Five Dollar Wrench

(07)

Domestics

Domestic violence is like domestic beer.

Everybody lies and says it's fine.

— A Truth Teller

I don't know how old I was when I realized I'm not like other people.  Five, maybe?

I was in kindergarten, sitting two desks over from a kid named Ed.  Trina said he was dumb as a dildo in a box of cocks, and she was his mom, which means he was probably dumber than that.  I thought cocks meant Cox, the folks who lived down the street.  Why they'd be in a box, I didn't know, but Cody Cox was in my class, and he was dumb.  They all were.  Box 'em up?  Sure, why not.

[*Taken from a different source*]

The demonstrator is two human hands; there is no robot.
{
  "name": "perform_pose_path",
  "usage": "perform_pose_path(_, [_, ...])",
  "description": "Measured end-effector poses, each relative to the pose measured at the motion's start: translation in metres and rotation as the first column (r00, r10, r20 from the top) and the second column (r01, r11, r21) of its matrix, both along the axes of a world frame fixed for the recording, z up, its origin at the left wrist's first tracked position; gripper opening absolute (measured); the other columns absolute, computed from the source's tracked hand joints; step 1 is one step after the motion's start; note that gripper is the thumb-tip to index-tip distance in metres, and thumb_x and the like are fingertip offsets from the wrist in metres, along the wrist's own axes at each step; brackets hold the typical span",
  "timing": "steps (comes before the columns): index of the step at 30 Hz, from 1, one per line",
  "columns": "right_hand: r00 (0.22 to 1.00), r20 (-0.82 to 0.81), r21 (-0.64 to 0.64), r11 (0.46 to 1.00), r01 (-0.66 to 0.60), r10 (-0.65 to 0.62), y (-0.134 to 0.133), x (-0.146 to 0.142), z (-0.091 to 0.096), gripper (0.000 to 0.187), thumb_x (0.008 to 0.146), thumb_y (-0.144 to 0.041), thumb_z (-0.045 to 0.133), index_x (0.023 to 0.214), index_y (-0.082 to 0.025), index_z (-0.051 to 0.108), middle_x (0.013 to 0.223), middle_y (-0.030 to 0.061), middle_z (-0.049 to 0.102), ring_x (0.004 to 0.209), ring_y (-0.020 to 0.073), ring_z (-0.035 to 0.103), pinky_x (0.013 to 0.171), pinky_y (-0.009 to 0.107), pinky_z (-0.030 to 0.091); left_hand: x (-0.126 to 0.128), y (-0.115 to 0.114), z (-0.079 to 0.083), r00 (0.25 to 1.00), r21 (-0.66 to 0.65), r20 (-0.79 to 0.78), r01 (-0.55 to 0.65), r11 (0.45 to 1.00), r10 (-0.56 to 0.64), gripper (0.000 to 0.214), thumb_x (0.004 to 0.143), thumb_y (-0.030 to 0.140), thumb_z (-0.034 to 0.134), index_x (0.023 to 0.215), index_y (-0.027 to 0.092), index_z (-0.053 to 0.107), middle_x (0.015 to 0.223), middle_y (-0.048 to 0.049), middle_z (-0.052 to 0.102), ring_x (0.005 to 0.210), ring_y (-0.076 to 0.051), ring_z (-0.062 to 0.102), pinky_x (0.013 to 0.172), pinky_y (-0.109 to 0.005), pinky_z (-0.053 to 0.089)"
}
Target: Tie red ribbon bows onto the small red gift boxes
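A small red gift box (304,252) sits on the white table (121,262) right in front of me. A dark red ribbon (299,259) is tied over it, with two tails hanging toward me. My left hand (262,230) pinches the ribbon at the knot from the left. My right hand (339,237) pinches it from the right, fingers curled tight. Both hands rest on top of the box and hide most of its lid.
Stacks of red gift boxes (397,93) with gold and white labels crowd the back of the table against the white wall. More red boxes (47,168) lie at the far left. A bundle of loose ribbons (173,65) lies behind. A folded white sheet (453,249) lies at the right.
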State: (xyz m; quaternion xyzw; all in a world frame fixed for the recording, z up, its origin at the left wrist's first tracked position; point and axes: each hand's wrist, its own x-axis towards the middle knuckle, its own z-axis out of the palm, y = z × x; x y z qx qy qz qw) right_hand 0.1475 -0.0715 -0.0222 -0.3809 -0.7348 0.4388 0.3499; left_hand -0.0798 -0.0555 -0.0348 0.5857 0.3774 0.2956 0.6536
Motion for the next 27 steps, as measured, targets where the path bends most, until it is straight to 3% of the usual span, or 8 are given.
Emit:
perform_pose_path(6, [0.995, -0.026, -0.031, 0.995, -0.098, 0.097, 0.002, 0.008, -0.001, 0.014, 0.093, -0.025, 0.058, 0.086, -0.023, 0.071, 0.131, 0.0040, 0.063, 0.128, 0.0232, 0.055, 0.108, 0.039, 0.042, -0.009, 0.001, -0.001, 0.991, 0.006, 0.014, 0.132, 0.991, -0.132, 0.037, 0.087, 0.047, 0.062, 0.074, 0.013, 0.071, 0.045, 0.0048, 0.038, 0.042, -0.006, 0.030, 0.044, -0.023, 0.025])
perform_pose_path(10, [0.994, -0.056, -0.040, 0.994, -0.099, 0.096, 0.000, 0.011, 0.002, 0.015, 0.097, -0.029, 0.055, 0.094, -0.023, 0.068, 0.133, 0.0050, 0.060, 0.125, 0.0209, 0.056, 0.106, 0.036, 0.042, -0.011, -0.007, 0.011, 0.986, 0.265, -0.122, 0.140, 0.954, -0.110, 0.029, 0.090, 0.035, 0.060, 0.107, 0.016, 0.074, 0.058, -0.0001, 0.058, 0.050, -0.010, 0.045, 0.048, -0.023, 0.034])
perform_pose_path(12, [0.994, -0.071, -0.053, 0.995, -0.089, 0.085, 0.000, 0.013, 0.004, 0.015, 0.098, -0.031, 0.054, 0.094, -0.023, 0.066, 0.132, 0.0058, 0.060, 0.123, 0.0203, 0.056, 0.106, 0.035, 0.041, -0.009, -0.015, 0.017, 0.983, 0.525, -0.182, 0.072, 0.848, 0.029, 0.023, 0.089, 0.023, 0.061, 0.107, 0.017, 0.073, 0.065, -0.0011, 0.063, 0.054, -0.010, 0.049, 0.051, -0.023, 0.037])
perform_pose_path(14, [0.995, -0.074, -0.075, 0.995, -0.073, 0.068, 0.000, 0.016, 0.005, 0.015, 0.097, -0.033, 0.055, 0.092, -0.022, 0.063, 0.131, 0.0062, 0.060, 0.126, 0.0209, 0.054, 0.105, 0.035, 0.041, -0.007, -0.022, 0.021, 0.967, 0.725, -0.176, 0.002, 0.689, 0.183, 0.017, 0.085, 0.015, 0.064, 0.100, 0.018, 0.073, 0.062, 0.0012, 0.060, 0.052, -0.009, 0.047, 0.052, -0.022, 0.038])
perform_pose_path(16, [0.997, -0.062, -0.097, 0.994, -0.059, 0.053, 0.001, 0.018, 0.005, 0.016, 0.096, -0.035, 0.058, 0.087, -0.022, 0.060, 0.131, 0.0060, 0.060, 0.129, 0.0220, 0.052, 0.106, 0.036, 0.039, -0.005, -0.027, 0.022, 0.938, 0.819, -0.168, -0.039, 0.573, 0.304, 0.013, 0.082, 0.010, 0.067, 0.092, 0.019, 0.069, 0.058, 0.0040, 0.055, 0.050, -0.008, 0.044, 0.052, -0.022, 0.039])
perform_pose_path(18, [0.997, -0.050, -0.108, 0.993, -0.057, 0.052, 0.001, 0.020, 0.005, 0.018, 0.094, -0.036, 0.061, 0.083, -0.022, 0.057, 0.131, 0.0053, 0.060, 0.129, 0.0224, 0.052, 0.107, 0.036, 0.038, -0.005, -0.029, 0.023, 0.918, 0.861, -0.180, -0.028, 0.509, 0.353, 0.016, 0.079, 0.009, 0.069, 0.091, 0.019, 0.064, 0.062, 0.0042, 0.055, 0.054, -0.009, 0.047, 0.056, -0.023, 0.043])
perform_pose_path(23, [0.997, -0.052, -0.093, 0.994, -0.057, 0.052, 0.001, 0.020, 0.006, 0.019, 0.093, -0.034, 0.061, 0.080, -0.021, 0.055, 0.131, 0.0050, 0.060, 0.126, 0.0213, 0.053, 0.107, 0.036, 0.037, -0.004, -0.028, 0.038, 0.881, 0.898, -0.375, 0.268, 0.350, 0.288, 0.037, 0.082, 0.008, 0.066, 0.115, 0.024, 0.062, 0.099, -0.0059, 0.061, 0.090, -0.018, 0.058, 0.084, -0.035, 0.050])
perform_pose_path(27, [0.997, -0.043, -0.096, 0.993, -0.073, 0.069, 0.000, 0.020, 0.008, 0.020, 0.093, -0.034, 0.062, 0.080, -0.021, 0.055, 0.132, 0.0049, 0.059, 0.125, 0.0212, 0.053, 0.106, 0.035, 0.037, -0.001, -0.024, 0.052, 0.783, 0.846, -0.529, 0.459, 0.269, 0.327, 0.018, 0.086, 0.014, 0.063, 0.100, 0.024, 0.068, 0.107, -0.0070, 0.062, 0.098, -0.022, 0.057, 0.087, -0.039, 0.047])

I remember looking at Ed, thinking, "I'm not like you."  And then I looked at the boy sitting between us, and that kid was worse.  On the other side of me was Becca.  She was eating crayons.  Probably weren't even hers.

"Why am I here?!?"

Five years old seems kind of young to be asking yourself existential questions, don't ya think?  Maybe I was six.

"I'm not like these people."  I've always known.  Didn't matter where I went.  I wasn't like them.  But THOSE people?  In Wanatah?

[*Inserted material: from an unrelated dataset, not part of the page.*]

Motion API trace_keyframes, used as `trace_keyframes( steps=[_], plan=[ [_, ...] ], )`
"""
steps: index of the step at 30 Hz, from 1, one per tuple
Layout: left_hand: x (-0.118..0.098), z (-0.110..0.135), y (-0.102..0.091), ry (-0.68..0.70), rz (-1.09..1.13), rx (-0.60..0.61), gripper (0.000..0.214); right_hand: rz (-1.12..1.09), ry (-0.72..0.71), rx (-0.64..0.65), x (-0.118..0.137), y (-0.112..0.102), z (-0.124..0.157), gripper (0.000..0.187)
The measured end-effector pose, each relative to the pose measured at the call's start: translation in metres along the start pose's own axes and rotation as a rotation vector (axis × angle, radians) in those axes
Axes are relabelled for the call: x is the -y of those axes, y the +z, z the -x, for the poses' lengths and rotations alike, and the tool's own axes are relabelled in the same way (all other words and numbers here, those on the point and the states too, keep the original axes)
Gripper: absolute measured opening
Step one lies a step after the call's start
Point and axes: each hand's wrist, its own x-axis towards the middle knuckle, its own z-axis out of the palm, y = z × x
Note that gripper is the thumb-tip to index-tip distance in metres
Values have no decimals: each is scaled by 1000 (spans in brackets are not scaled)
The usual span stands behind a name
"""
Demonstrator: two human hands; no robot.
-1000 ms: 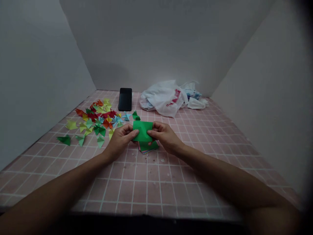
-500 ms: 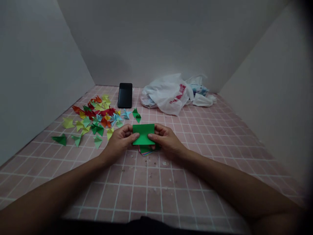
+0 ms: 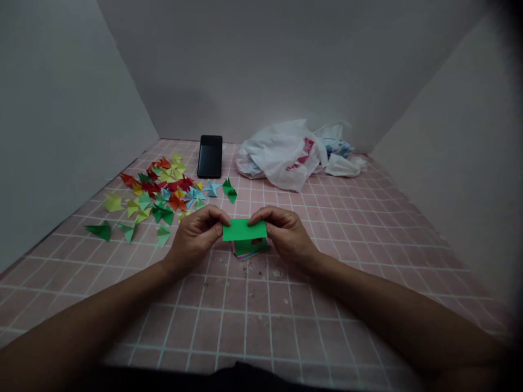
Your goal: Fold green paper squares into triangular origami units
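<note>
The left hand (image 3: 195, 239) and right hand (image 3: 288, 234) grip a bright green paper rectangle (image 3: 244, 230) between them, pinching its short ends between thumbs and curled fingers. It is held flat and wide, just above a small stack of multicoloured paper squares (image 3: 249, 250). The rectangle hides most of the stack, leaving only its green top and thin coloured edges showing, and the fingers cover the rectangle's ends, so any creases there are hard to make out. The stack lies on a pink surface ruled with a white grid (image 3: 327, 305), flecked with small crumbs near the hands. To the left spreads a loose scatter of small folded paper pieces (image 3: 157, 197) in red, orange, yellow, green and pale blue, many overlapping, so individual shapes are hard to separate. Farther back lie a black smartphone (image 3: 210, 157) and a crumpled white plastic bag (image 3: 281, 157) with red printing, its lettering folded out of reading. Pale walls (image 3: 61, 136) enclose the surface.
</note>
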Motion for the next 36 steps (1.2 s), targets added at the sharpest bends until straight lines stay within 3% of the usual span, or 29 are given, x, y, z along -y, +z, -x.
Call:
trace_keyframes(
  steps=[8,14,22,27,31,36],
  plan=[
    [-3,0,3,-196,71,56,18,-11,130,33,-2,2,1,15],
    [-11,2,1,-144,-82,78,28,22,189,-1,-1,2,2,24],
    [-7,2,1,-92,-156,60,34,35,202,30,-2,1,3,37],
    [-5,1,3,-93,-113,83,28,21,205,63,-2,0,3,32],
    [1,-2,2,-179,1,109,17,-4,204,37,-4,-2,1,25],
    [1,-3,-1,-241,-11,140,26,-27,213,26,-8,-1,-1,25]
  ],
)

Since I already mentioned Trina...  She's a perfect example of what I'm talking about.

Call me crazy, but I think being a parent is a big responsibility.  I understand why my mom couldn't really do it, but this woman had no excuse.

What the hell kind of role model is a woman who beats her son after she gets slapped around by her latest "boyfriend," and I use that term loosely, pardon the pun.  Oh, but she wouldn't let Ed watch TV after school because the cartoons were violent.

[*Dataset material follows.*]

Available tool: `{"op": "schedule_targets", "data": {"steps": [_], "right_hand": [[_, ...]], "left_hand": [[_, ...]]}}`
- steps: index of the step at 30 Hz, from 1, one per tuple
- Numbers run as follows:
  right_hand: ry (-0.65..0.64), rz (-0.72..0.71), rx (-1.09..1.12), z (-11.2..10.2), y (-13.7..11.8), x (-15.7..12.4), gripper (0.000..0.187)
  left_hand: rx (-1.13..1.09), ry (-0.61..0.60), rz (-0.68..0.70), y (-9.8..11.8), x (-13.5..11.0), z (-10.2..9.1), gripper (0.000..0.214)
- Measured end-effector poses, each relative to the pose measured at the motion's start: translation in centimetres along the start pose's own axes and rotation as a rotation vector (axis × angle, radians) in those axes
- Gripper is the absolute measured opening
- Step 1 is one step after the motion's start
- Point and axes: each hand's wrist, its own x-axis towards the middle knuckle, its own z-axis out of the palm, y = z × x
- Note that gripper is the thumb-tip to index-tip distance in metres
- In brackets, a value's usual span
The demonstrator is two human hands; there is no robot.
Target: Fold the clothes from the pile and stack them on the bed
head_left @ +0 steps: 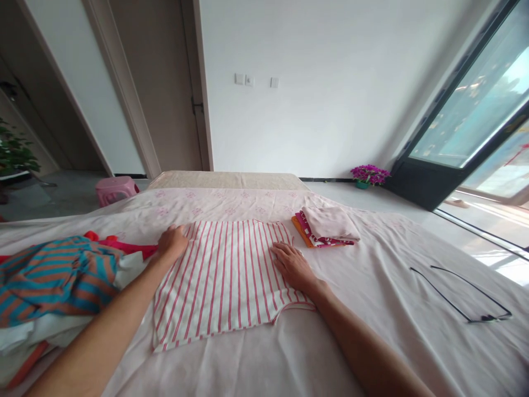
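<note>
Striped garment (231,281), white with red lines, lies on the sheet (372,336) between the two hands and nearer the body than both. Mostly flat, a few soft creases.

Left hand (173,241): fingers curled at the garment's far left corner. Can't tell whether it's pinching cloth or just resting. Right hand (291,266): spread flat on the right edge, not gripping; its wrist sits by the curved cutout in the near right edge.

Risks, as judged:
- Uneven pull: if the left hand tugs while the right only presses, the stripes likely skew and the near edge, already slanted, goes further off.
- Thin-looking cloth: a sliding right palm could bunch it or roll the cutout edge under.
- Loose pile (58,281) left of the left forearm, with a red cloth (149,251) reaching right up to that wrist. A leftward sweep could snag it or drag it in.
- Folded stack (330,225) just beyond and right of the right hand. Top piece sits askew on the others; a knuckle bump could slide it off.
- Glasses (490,318) well right of the right hand. Low risk unless the sheet gets yanked.
</note>
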Motion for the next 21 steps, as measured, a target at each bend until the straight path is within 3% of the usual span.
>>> {"op": "schedule_targets", "data": {"steps": [5, 8, 11, 15, 18, 21], "right_hand": [[-0.025, -0.017, -0.056, 0.1, 0.0, 0.1, 0.042], [-0.051, 0.017, -0.13, 0.5, 0.2, -0.1, 0.046], [-0.084, 0.129, -0.206, 1.0, 0.6, -0.4, 0.054], [-0.111, 0.207, -0.269, 1.1, 1.0, -0.8, 0.058], [-0.131, 0.223, -0.275, 0.9, 0.9, -0.9, 0.059], [-0.139, 0.232, -0.258, 0.8, 0.8, -0.8, 0.06]], "left_hand": [[0.123, -0.084, 0.29, 2.3, -3.1, 2.2, 0.05], [0.18, -0.166, 0.403, 2.6, -5.1, 3.5, 0.052], [0.374, -0.171, 0.348, 1.2, -5.5, 3.6, 0.056], [0.564, -0.109, 0.227, -1.3, -4.8, 2.3, 0.058], [0.598, -0.022, 0.257, -2.1, -5.1, 1.2, 0.056], [0.547, 0.005, 0.377, -2.1, -6.8, 0.4, 0.055]]}}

I remember thinking, "Bugs Bunny isn't real but your black eye is and we all know how you got it so you can just shut the fu..."

...OK, maybe that last part is an exaggeration.  I've always had a foul mouth, but not that bad, that young.  But goddamn, I still get angry just thinking about it.

I don't fault her for not standing up for herself.  Not everybody is strong.  I fault her for the company she kept, in front of her kid no less.  You are the company you keep.  She was trash.

I'm not like those people.

I was trash too, but even all the way back then, I knew I could do better.  I knew I could be better.

I knew I didn't belong in Wanatah, but at that age, I didn't know what else existed beyond the farmland that separated our town from the rest of civilization.  Oh, sure, you see stuff on TV, but you know it's not real.  Or is it?  There's only one way to find out, but that's not an option when you're six.  You've gotta wait.

I knew I'd leave Wanatah, the first chance I got.  Knowing that gave me permission to not care about my reputation.

I didn't have a reputation like you're thinking.  I know what the word means.  What it implies.  There were definitely women like that in Wanatah.  Trina was one of those women.  My mom was one of those women.  Sometimes.  I don't mean it like that.

I mean, I didn't care if I became known for being something.  Being a bitch.  Being a thief.  Being whatever.  Right or wrong, none of their opinions would matter after I was gone.  And I knew I would be gone, someday.  But I also knew I had to keep it in check until that day came.

That's why I had thoughts of speaking my mind to people like Trina, but I didn't.

Maybe I should have.

Trina Wilson is the reason I got a reputation for being a smartass.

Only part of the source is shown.